A house on the corner of Maple Avenue and Pleasant Street in Kewanee has been unoccupied for years. The garage has been a favorite hangout for neighborhood cats. [Photo by Susan DeVilder]

Vacant and abandoned properties are not only an issue in Kewanee, but a growing problem for many cities and towns across the country. According to a Lending Tree study done last year, over 16 million homes across the country stand empty.

Vacated homes can become an issue for municipalities since they are more “a symptom of larger economic forces at work in the community.” According to the US Housing and Urban Development, vacant or abandoned properties are often associated with crime, increase risk to health and welfare, plunging property values and escalating municipal costs.

In Kewanee, many houses that were once neighborhood gems have fallen into states of disrepair and neglect. Uninhabited houses decay at an alarming rate, according to studies, and it’s been noted that a small crack in the structure of an abandoned building is enough to bring down the entire structure in a matter of a few years.
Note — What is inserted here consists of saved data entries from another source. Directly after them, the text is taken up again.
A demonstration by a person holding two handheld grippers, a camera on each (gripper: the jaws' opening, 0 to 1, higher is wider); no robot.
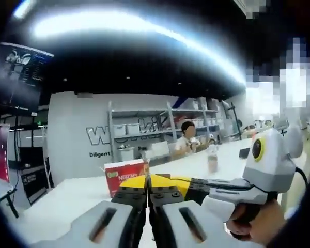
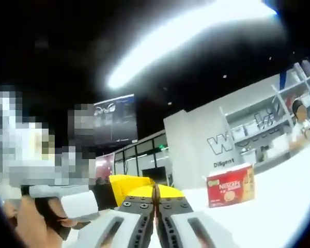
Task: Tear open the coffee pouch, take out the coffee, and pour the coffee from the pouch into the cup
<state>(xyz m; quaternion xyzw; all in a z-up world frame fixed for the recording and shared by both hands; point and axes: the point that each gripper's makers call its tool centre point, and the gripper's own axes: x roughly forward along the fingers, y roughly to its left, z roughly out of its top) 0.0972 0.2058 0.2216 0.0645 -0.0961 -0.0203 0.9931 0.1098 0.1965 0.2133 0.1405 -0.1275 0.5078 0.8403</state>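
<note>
Low in the left gripper view, the left gripper is clamping a yellow coffee pouch. At bottom centre of the right gripper view, the right gripper is pinching it too, its jaws closed on the pouch. A red coffee box is sitting on the white table at that view's lower right.

A white counter stretches away toward a distant wall. A red coffee box stands upright on it; in the left gripper view it sits at about 9 o'clock from the picture's centre. A clear bottle stands farther back, at 3 o'clock from the box and well apart from it. In the right gripper view the same box stands on the counter.
</note>
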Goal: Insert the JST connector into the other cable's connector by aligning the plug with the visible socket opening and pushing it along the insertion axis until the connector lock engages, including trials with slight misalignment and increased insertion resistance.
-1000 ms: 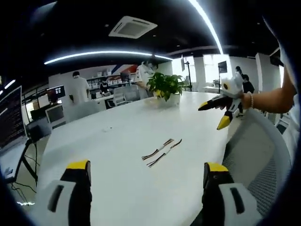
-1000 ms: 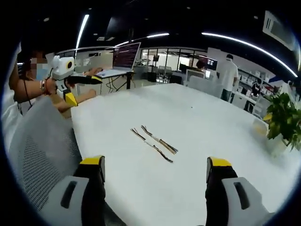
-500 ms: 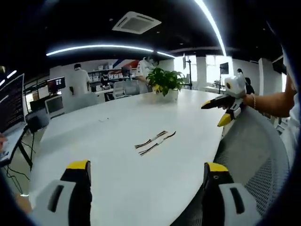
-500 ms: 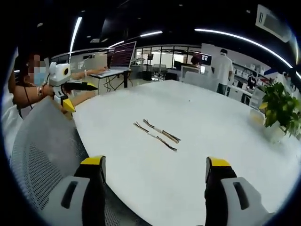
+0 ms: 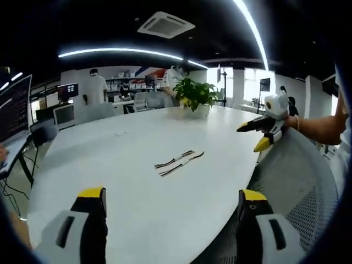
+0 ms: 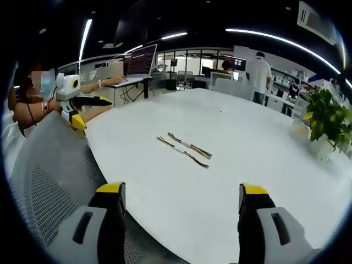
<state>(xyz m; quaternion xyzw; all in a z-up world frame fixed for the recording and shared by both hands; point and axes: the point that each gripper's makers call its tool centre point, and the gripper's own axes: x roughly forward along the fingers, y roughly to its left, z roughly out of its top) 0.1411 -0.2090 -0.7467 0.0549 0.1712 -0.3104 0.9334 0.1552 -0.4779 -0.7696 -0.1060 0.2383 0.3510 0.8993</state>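
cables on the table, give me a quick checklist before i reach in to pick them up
1. Both cables lie loose, side by side on the white table: ok.
2. Left gripper open, nothing held: ok.
3. Right gripper open, nothing held: ok.
4. Table around the cables free of clutter; potted plant sits far behind: ok.
5. Mesh chair back stands between the grippers and the table edge: not ok.
6. Plug and socket facing each other: cannot tell, too small.

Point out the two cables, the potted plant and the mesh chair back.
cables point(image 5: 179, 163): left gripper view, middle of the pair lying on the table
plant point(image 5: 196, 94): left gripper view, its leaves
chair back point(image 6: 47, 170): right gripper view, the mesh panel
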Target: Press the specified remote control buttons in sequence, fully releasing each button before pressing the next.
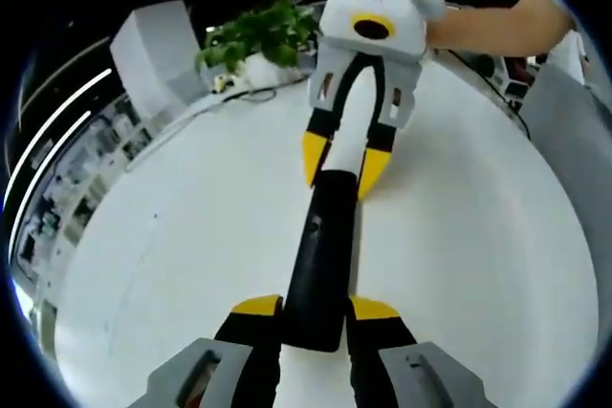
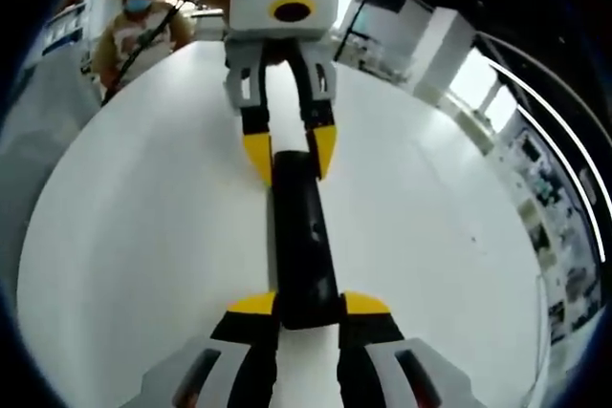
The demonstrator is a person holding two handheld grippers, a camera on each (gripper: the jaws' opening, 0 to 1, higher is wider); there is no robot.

It’s often said that an abandoned house ages five years for every year it stands vacant.

When homes become dilapidated, property values in the neighborhood can decline, and oftentimes community members will begin the process of filing complaints about the property through official channels.
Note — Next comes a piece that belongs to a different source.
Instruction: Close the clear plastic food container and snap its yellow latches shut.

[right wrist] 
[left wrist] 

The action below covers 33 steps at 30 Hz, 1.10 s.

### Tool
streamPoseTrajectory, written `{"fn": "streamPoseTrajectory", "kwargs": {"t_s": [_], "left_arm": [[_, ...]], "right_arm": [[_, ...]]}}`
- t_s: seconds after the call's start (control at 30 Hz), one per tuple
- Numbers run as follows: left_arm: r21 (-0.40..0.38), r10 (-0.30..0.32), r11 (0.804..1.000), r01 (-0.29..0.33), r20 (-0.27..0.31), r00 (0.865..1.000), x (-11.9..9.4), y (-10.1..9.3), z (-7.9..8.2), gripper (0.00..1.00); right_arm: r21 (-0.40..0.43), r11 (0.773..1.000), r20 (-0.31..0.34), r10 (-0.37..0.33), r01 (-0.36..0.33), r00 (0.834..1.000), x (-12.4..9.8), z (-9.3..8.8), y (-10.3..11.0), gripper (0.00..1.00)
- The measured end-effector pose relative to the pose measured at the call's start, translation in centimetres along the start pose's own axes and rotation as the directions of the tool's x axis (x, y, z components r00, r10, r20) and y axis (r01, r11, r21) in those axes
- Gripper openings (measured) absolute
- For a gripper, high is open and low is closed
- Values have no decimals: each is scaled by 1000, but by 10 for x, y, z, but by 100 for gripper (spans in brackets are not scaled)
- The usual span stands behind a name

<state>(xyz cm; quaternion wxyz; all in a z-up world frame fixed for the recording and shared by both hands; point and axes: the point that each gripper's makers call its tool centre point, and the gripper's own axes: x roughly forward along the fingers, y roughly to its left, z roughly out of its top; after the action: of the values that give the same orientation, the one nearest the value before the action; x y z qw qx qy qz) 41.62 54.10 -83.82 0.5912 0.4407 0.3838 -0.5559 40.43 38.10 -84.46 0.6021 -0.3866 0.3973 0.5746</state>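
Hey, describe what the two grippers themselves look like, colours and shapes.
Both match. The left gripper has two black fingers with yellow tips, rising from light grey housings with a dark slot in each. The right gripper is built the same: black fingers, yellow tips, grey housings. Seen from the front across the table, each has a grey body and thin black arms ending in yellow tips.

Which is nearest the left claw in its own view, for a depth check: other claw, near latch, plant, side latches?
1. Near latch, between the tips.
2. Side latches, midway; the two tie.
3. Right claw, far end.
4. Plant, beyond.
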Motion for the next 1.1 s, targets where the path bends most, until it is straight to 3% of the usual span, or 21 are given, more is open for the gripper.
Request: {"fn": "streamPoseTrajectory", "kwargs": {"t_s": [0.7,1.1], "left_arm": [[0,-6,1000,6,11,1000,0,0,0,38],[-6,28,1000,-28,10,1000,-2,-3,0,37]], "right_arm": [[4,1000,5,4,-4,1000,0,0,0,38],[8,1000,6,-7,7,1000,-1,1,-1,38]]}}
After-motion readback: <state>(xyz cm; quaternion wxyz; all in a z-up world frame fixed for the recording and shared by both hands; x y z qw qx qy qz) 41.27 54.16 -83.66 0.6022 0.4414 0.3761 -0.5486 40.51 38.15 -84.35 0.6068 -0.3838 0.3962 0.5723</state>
Keith Edwards, director of community development for Kewanee, said that when a complaint is received or if a staff initiates a report proactively, photos are taken from the city’s right of way and a letter of violation is sent to the property owner on record.

Edwards said that staff must be able to see or smell the violation from the city’s right of way in order to proceed with a complaint.
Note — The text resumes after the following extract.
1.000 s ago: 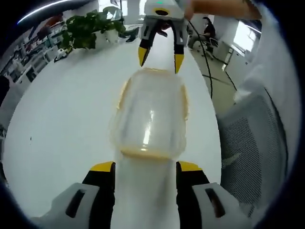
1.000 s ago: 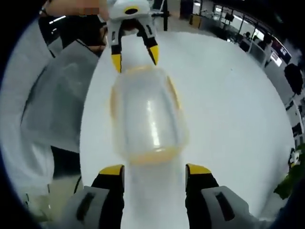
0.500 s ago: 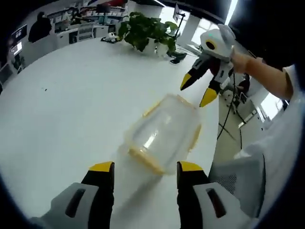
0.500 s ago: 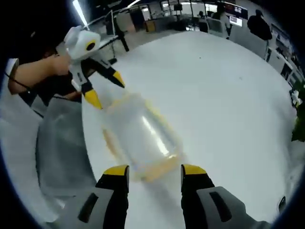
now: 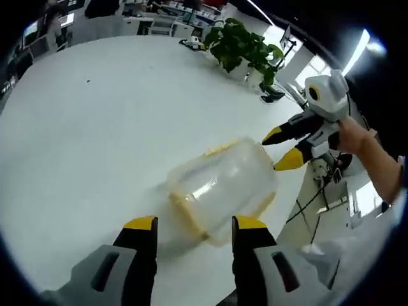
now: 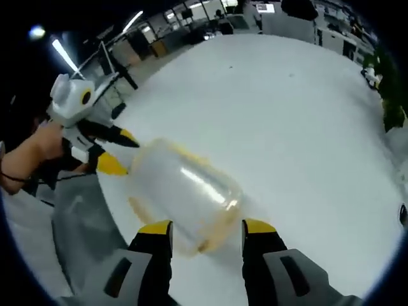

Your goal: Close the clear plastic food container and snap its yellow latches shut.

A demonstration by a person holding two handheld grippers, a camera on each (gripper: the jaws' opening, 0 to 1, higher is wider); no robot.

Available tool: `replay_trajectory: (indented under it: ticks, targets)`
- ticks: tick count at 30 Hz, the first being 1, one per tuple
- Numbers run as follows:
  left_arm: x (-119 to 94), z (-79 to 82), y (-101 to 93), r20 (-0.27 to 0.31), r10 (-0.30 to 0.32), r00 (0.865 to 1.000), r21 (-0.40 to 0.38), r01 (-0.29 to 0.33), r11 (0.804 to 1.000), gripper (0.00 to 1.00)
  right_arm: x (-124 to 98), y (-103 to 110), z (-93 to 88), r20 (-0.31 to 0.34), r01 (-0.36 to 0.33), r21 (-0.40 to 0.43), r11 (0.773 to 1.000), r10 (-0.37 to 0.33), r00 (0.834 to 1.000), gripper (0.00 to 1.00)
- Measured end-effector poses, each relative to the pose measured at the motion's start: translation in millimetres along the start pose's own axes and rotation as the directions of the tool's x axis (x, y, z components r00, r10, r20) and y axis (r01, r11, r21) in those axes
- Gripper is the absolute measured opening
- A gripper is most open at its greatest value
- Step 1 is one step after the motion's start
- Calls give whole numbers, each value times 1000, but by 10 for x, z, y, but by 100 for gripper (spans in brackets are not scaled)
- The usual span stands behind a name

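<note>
In the left gripper view, the left claw stands wide, its yellow-tipped jaws parted and holding nothing. Just ahead of the jaws, and partly between their tips, the clear plastic food container rests on the white bench, its lid apparently already seated, with yellow latches showing along its near end and sides. Beyond the container's far end the right claw comes in, its two tips parted and close to the container's corner; whether they touch it I cannot tell. A potted plant stands well beyond both.

In the right gripper view, the right claw is likewise wide and empty, the container just ahead of its tips, the left claw at the far end, jaws parted.

The step in hand seems to be lining up on the latches at the two ends. The next move likely calls for each claw to press a yellow flap down against the container's wall, while the opposite claw steadies it against sliding on the smooth bench.
</note>
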State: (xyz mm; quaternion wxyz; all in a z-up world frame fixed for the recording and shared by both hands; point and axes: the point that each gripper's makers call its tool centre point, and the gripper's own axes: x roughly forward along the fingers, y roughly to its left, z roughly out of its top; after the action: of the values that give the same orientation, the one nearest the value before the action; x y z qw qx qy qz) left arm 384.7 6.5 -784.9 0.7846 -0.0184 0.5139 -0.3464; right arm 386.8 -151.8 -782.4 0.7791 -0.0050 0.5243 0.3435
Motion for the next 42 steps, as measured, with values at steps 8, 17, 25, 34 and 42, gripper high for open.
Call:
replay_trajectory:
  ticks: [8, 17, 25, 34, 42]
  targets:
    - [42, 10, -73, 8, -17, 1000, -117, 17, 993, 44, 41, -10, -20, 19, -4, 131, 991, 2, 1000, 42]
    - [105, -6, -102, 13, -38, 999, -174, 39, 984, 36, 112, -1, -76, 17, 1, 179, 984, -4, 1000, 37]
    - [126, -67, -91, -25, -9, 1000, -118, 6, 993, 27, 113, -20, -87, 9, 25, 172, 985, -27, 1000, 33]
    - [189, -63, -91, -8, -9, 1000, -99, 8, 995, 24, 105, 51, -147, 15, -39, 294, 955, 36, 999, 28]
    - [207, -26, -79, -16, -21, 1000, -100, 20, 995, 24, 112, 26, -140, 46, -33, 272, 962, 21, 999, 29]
“Our goal is to gain compliance with the city ordinances and make every effort to avoid the need for legal action,” Edwards said in an email.

Edwards noted that in the past, the fines placed upon nuisance violations were rather small and didn’t elicit the desired response.

“The fine structure in the city ordinance says that fines can range from $25 up to $500 per day. In the past, the ‘per day’ verbiage was never enforced but that has changed with present cases,” he said.

Recently, the city attorney, Justin Raver, has begun to ask for maximum fines of $500 a day and an order to clean up property within certain time frames during municipal court on Friday mornings, and the judges have been ruling in favor of the larger fines. Edwards said examples of recent fines for violating city ordinances are as high as $119,000, $238,593 and $873,500.

“In most cases, if the property owner brings the property into compliance with the ordinances, the fine is sometimes waived completely or sometimes only reduced to a smaller amount,” he said, but there are cases where the fines are not waived or reduced.

If a property owner outright refuses to comply with the court order to clean up their property, the city can enter the property and remove the violations. The cost incurred by the city can then be billed to the property owner and if unpaid, the city can place a lien on the property for the amount of the bill.

“This would be an absolute last resort for extreme cases and would not be an option the City would take lightly,” Edwards said.

But that remedy only works with properties with clear ownership. Owners of abandoned properties often move away from the area and some pass away, intestate, placing the burden of the property onto the city.

According to HUD, cities often turn first to code enforcement, citations and finally property liens to address the problem, and Joseph Schilling, director of the Metropolitan Institute at Virginia, said the greatest obstacle is being able to track down and hold the owners and loan servicers responsible.

When all other courses of action fail, a property often reverts to the local government, which can pose both problems and opportunity for the municipality, according to HUD.

“The latter can present an opportunity to exert some control over the reuse of the property if the municipality is prepared to do so, such as through a land bank.”

Some communities have found creative solutions to combat the problem of reverted abandoned property. In Rockford, “a program that restores abandoned homes brings hope and economic strength to some of Rockford’s neighborhoods,” according to a WIFR report.

The city’s Community Investment Fund just celebrated its first year in January. The fund will allow more than a dozen properties in Rockford to get a new lease in life. The goal is to take abandoned homes and eyesores and turn them into livable sites. The result also improves property values in neighborhoods with the neglected homes. The funds offer loans to contractors to rehab houses in low-to-moderate income neighborhoods.

In 2020, Rockford also experimented with a program where an investor or potential owner bid a small amount of money along with the proposal for the property. There was no minimum bid necessary, and the owner was selected based solely on that proposal of how they would reuse or reform the property.